Data segment:
-------------------------

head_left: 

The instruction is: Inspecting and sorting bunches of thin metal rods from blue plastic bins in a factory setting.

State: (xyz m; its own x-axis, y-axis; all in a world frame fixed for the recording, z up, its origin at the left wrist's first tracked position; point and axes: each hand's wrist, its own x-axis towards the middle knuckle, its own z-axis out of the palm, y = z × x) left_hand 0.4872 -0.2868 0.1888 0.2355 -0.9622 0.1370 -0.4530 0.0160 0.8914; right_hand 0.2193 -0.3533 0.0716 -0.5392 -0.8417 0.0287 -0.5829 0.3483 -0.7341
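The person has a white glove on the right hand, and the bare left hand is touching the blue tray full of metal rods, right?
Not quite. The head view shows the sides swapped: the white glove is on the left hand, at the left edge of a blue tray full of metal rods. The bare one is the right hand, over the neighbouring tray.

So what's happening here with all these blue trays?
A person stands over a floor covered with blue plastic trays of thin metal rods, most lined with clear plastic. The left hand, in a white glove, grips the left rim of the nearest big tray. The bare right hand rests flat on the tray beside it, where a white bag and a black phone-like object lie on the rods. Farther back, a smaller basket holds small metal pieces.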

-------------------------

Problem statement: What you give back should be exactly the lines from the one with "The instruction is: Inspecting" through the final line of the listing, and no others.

Finished exercise:
The instruction is: Inspecting and sorting bunches of thin metal rods from blue plastic bins in a factory setting.

State: (xyz m; its own x-axis, y-axis; all in a world frame fixed for the recording, z up, its origin at the left wrist's first tracked position; point and axes: each hand's wrist, its own x-axis towards the middle knuckle, its own z-axis out of the palm, y = z × x) left_hand 0.4872 -0.2868 0.1888 0.2355 -0.9622 0.1370 -0.4530 0.0160 0.8914; right_hand 0.2193 -0.3533 0.0716 -0.5392 -0.8417 0.0287 -0.5829 0.3483 -0.7341
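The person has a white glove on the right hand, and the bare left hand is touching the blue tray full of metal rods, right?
Not quite. The head view shows the sides swapped: the white glove is on the left hand, at the left edge of a blue tray full of metal rods. The bare one is the right hand, over the neighbouring tray.

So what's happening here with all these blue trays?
A person stands over a floor covered with blue plastic trays of thin metal rods, most lined with clear plastic. The left hand, in a white glove, grips the left rim of the nearest big tray. The bare right hand rests flat on the tray beside it, where a white bag and a black phone-like object lie on the rods. Farther back, a smaller basket holds small metal pieces.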

Nothing else belongs to this answer.